(DATASET EXTRACT Opens)
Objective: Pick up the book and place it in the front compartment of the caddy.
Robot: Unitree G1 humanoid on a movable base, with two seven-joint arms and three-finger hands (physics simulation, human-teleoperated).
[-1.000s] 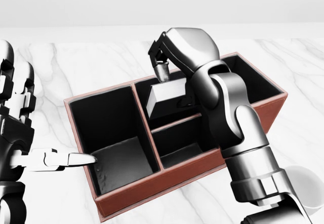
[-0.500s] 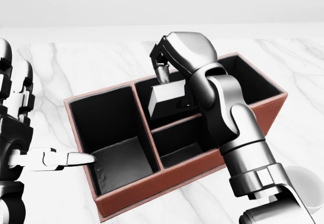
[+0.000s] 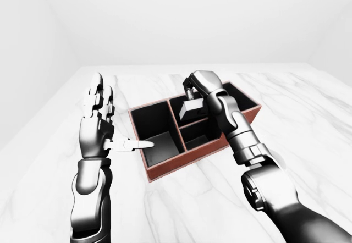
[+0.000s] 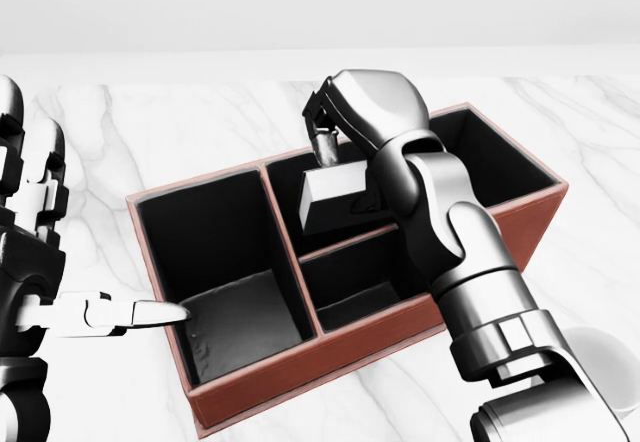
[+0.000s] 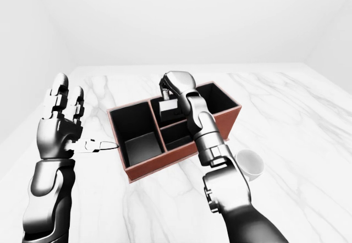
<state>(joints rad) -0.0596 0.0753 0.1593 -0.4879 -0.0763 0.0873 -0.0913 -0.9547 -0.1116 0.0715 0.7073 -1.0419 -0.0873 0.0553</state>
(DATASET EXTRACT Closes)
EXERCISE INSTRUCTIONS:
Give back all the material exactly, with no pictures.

WRITTEN ANSWER:
Objective: Pick up the book and place it in the front compartment of the caddy.
Robot: Unitree G1 humanoid on a movable base, with two seven-joint arms and three-finger hands (physics simulation, human-teleoperated).
[-1.000s] 
[-0.500s] 
[+0.000s] 
[+0.000s] 
[+0.000s] 
<state>(joints rad) -0.0596 0.0753 0.1593 -0.4879 -0.0763 0.0873 -0.0913 -0.9547 -0.1116 0.0715 0.7073 -1.0419 -0.0873 0.0553</state>

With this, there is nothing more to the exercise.